= WORK INSTRUCTIONS =
Below are the entries; give again exactly the lines from the one mentioning "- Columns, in" through the one mentioning "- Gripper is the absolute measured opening", inclusive.

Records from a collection
◇ ◇ ◇

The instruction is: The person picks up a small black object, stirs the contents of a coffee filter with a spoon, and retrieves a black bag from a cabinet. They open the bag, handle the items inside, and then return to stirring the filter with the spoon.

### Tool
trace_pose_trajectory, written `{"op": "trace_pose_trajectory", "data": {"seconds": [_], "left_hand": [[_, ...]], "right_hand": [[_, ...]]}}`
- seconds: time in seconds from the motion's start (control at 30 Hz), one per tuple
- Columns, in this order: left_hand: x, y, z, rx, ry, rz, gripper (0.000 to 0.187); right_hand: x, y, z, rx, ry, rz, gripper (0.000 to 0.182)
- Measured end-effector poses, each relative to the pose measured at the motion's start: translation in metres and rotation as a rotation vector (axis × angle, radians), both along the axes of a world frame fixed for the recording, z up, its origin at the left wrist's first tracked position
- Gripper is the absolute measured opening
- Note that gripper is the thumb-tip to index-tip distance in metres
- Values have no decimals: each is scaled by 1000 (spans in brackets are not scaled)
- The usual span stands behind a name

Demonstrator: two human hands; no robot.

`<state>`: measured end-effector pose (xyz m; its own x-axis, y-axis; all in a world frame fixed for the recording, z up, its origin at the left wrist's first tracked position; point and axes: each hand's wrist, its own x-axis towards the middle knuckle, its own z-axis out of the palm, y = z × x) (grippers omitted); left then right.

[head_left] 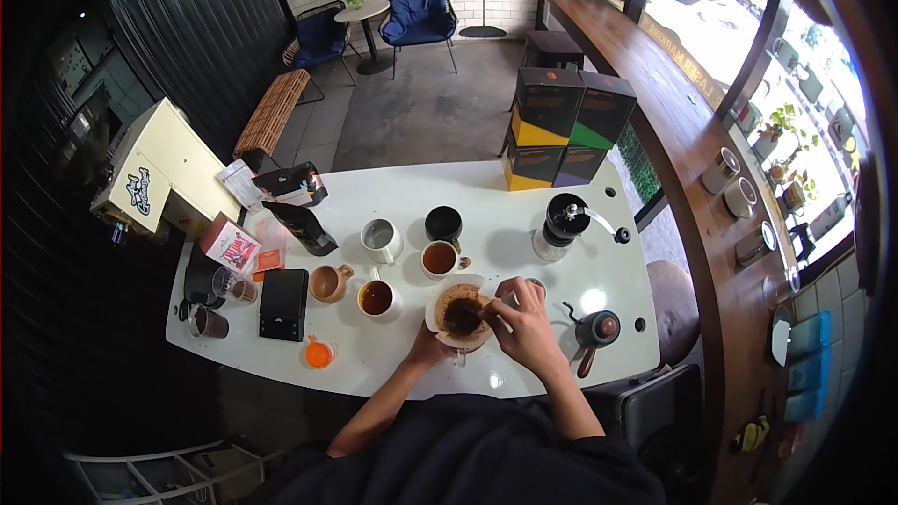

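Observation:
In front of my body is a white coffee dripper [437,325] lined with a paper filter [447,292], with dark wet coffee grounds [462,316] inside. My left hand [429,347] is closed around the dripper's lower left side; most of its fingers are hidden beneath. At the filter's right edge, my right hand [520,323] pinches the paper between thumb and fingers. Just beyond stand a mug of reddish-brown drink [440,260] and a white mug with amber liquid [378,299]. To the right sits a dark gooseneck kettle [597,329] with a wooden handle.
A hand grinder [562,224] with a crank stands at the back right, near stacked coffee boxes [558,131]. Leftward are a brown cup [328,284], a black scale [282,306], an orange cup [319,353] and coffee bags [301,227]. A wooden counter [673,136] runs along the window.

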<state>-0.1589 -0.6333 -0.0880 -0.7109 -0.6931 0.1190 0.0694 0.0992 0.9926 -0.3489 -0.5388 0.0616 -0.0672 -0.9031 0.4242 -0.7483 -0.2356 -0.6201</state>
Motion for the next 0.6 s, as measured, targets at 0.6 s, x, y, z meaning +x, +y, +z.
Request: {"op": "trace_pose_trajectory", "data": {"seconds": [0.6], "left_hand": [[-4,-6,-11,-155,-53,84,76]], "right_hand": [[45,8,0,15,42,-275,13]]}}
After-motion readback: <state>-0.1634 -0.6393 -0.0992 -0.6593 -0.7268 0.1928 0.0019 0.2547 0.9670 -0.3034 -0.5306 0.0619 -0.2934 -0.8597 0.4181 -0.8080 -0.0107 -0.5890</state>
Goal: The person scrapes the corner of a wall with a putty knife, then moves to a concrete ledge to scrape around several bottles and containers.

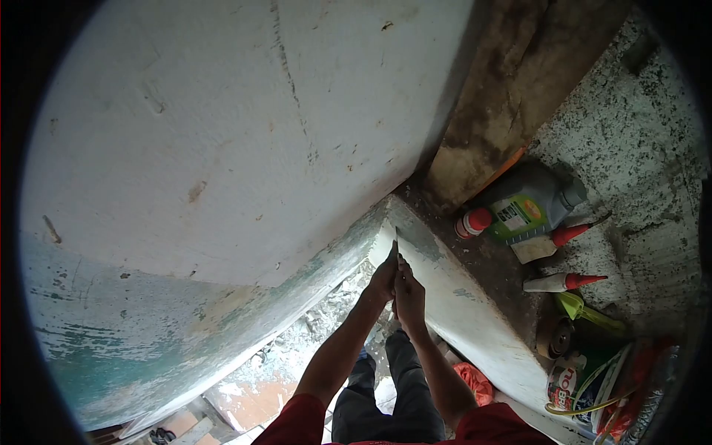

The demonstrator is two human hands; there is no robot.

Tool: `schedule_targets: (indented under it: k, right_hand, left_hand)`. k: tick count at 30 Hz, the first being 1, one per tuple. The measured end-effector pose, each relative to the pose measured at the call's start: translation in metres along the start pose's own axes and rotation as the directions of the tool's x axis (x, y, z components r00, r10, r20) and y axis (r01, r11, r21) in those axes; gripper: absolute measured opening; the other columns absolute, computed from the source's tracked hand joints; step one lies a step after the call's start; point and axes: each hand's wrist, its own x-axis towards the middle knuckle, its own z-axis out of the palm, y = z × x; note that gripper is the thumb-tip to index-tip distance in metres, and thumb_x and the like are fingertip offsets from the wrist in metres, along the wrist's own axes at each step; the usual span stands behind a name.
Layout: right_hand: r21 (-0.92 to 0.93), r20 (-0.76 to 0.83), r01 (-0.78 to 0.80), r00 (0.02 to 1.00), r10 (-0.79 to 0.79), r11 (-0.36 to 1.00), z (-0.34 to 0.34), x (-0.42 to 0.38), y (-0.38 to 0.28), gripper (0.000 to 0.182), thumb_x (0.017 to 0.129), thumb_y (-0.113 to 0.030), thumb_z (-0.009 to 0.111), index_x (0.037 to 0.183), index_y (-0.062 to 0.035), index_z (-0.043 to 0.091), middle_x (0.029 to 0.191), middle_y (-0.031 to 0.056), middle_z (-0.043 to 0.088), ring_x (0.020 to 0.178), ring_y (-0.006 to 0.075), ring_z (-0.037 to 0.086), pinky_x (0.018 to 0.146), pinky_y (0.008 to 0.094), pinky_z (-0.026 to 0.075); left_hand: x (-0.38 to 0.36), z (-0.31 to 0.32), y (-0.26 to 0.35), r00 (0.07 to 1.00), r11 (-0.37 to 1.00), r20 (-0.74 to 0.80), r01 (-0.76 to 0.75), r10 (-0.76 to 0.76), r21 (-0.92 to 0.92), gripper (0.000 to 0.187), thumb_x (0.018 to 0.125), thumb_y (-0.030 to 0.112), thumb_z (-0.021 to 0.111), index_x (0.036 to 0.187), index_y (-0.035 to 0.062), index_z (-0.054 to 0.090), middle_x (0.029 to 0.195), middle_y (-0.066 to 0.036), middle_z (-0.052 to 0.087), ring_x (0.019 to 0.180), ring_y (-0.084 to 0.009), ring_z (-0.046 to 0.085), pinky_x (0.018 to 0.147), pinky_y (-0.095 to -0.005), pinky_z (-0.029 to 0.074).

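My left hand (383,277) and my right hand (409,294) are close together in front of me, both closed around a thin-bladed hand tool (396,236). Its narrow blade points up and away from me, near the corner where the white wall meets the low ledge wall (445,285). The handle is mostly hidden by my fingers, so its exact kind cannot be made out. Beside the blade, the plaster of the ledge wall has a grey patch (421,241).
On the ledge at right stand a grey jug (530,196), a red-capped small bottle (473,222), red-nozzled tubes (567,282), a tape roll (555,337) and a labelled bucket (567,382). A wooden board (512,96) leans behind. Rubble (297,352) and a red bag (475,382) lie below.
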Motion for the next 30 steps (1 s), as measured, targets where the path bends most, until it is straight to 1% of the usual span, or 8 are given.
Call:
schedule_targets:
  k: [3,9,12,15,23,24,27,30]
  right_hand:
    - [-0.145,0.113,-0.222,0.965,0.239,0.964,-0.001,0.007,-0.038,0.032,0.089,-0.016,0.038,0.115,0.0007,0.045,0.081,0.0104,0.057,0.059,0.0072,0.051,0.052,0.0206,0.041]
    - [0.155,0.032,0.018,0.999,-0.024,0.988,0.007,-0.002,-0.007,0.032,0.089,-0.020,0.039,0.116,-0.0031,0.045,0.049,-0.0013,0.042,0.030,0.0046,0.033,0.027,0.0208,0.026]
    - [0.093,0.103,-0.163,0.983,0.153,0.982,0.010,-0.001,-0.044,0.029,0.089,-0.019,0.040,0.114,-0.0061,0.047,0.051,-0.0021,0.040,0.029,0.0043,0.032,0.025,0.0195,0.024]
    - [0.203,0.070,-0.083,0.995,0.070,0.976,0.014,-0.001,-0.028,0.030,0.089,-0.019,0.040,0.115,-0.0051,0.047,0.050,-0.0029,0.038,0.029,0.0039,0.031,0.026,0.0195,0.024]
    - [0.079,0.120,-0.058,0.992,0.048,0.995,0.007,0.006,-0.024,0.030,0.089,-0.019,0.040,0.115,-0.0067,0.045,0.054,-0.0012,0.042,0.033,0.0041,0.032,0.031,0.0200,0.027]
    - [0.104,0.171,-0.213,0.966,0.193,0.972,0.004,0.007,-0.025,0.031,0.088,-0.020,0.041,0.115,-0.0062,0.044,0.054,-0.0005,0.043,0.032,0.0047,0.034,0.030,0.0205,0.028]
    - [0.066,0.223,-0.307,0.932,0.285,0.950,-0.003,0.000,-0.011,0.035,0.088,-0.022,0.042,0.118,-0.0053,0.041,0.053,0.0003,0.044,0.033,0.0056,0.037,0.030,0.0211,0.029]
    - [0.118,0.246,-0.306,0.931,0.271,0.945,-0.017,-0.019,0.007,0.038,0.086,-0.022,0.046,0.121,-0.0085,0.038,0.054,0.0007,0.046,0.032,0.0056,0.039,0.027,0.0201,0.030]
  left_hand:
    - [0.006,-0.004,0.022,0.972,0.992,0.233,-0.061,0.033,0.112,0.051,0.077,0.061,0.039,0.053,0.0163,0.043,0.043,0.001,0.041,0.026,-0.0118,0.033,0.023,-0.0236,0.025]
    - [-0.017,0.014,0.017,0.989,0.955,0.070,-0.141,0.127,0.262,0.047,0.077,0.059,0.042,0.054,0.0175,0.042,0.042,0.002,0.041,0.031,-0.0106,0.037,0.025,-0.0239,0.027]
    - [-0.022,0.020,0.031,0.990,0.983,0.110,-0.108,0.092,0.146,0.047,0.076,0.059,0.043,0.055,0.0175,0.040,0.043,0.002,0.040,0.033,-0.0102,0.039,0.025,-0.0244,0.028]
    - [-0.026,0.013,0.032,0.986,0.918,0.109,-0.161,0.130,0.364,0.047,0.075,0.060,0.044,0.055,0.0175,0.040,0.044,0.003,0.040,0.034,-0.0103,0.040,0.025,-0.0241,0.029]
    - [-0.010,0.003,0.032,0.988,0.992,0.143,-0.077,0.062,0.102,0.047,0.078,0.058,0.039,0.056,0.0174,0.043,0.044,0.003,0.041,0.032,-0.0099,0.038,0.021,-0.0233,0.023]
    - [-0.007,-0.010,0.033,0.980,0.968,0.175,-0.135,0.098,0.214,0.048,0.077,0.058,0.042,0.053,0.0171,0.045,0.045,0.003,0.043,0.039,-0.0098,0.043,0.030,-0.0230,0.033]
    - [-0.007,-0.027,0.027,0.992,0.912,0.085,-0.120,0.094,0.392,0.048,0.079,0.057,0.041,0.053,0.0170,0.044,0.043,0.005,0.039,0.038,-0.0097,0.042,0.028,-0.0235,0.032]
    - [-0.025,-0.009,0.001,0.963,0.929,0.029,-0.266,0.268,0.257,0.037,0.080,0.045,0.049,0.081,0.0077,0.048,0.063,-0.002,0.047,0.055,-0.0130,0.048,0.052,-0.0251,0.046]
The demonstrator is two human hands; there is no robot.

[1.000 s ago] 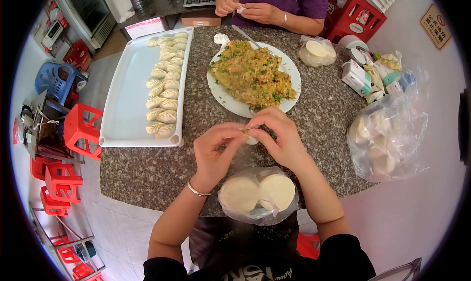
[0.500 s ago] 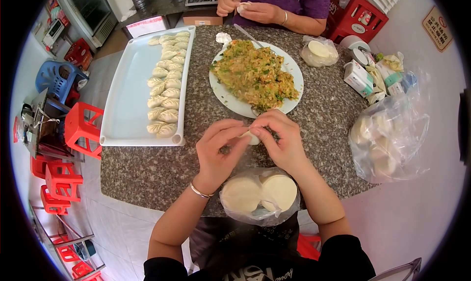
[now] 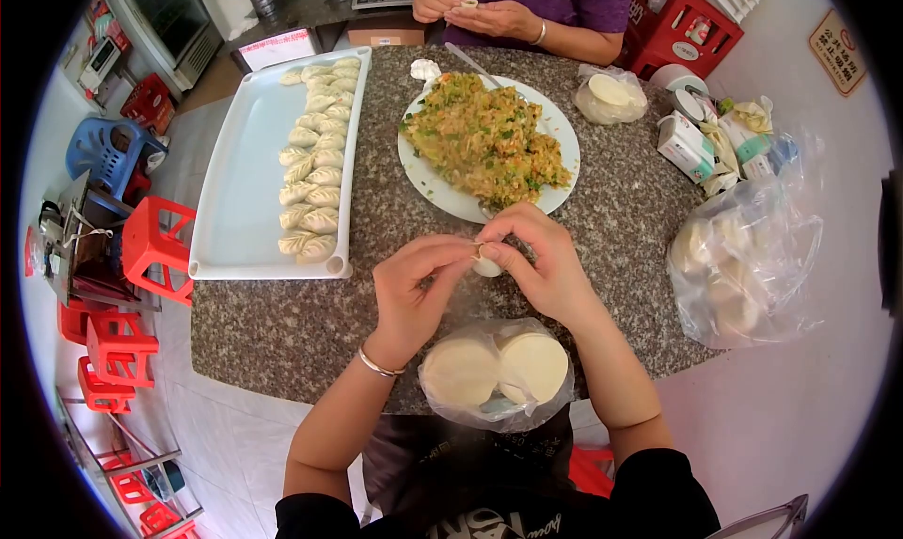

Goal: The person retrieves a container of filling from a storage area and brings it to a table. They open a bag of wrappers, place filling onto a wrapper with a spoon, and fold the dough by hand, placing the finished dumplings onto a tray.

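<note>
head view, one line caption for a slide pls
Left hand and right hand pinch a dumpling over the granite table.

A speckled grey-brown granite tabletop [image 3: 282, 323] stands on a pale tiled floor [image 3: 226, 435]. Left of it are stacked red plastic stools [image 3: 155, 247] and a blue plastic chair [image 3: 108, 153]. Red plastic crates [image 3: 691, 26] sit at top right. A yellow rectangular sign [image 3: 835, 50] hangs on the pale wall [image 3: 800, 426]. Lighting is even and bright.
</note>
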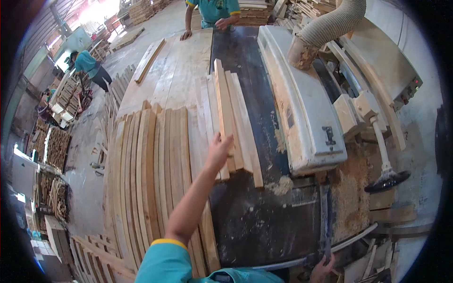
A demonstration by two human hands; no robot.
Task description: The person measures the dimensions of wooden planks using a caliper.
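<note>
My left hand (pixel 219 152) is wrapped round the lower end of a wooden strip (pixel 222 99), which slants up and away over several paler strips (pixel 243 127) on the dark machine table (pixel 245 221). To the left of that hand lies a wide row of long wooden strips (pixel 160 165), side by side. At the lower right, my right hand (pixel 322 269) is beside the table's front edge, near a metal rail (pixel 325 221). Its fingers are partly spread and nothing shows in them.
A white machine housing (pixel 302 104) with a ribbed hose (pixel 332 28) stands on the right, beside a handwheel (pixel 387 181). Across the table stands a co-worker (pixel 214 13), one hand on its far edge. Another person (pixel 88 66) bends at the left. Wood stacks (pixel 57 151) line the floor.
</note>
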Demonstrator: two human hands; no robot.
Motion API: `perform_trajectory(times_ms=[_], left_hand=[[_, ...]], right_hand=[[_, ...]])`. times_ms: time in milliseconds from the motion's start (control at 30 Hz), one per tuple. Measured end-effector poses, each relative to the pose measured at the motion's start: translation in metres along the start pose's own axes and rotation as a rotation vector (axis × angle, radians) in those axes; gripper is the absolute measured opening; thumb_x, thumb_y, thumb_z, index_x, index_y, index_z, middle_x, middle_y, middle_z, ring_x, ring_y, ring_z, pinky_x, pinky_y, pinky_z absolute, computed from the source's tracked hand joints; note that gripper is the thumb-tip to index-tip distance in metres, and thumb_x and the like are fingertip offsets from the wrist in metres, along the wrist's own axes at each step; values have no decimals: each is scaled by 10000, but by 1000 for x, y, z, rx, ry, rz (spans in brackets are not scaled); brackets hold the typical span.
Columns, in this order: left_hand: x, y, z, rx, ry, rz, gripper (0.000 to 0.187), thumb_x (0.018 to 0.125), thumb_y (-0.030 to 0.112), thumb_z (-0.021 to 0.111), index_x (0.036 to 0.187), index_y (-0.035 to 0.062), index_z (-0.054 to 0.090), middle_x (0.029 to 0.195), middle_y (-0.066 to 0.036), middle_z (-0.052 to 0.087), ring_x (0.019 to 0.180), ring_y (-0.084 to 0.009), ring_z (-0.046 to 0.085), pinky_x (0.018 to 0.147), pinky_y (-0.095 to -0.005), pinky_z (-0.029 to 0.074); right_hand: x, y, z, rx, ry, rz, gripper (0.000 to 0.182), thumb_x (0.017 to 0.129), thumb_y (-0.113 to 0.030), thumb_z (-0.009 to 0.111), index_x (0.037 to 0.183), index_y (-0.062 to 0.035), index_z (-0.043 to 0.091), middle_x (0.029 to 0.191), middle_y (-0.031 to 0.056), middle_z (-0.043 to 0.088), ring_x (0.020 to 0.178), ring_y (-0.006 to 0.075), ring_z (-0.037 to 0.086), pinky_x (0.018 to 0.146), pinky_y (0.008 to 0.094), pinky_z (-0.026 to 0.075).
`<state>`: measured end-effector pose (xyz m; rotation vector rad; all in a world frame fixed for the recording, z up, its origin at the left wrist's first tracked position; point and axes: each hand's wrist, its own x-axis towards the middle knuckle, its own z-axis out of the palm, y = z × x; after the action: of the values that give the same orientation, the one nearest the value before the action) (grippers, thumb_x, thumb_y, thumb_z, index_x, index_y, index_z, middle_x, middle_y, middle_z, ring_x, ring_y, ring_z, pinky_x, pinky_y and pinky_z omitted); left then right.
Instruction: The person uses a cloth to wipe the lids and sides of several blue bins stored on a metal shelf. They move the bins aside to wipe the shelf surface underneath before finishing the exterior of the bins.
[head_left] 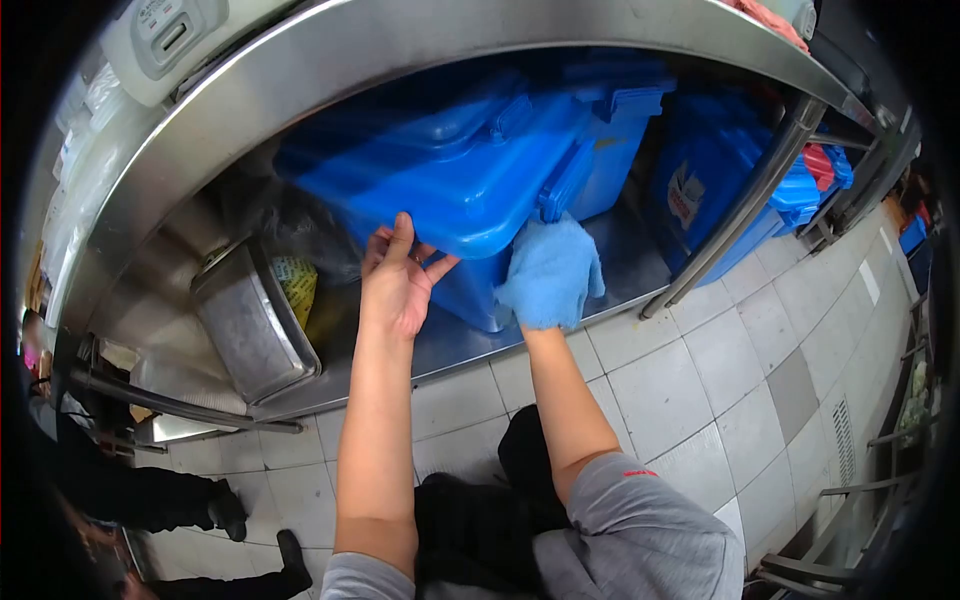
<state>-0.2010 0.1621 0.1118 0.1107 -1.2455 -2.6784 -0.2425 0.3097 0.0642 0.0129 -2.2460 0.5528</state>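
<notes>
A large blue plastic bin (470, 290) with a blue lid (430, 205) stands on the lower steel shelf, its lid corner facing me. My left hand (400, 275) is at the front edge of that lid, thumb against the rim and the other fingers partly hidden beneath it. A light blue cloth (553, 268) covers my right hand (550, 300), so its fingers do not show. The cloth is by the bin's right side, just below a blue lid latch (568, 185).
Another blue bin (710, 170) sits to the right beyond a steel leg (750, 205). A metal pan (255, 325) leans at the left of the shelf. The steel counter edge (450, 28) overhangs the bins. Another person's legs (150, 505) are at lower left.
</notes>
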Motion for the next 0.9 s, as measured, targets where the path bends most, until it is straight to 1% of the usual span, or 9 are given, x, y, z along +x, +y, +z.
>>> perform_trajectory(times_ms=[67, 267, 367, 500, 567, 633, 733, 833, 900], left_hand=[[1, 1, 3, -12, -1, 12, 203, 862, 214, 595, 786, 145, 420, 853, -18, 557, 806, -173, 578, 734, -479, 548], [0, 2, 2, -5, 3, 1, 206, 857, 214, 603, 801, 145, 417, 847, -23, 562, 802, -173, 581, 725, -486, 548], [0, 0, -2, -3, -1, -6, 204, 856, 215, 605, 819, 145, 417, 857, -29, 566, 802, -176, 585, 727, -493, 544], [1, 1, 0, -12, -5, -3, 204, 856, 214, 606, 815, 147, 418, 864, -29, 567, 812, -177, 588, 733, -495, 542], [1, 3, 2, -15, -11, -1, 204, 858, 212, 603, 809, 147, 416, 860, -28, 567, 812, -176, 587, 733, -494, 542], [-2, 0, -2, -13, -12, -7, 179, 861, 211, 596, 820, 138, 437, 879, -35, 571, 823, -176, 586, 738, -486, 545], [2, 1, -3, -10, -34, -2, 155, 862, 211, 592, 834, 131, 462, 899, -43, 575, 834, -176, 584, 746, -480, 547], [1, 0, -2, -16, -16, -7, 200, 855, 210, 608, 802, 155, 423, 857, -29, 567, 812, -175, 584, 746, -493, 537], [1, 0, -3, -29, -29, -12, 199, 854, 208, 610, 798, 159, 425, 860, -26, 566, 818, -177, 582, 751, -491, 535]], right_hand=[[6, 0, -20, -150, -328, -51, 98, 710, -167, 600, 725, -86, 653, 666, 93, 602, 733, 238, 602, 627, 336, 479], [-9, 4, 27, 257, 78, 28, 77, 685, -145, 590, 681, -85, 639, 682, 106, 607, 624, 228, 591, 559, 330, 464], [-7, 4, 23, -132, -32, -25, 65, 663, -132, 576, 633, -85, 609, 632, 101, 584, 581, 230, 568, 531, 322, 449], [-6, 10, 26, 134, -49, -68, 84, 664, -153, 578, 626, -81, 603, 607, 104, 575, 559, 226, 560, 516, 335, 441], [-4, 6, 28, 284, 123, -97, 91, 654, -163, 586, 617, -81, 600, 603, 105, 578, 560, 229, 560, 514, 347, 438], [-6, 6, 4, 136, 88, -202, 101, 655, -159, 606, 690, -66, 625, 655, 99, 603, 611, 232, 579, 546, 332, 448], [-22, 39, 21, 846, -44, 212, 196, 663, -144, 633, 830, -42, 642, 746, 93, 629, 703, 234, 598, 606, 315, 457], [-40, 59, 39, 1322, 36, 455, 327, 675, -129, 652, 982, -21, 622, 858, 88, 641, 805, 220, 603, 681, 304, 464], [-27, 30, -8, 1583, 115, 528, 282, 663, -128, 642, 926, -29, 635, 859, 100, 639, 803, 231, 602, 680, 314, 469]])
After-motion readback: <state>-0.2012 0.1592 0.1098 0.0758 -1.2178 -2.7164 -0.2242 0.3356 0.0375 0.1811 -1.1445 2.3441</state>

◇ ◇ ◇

= TASK RESPONSE =
- Columns, in this order: left_hand: x, y, z, rx, ry, rz, gripper (0.000 to 0.187); right_hand: x, y, z, rx, ry, rz, gripper (0.000 to 0.182)
- Measured end-effector poses, each relative to the pose measured at the motion's start: translation in metres and rotation as a rotation vector (axis × angle, radians), both along the axes of a world frame fixed for the recording, z up, its origin at the left wrist's first tracked position
- Gripper is the absolute measured opening

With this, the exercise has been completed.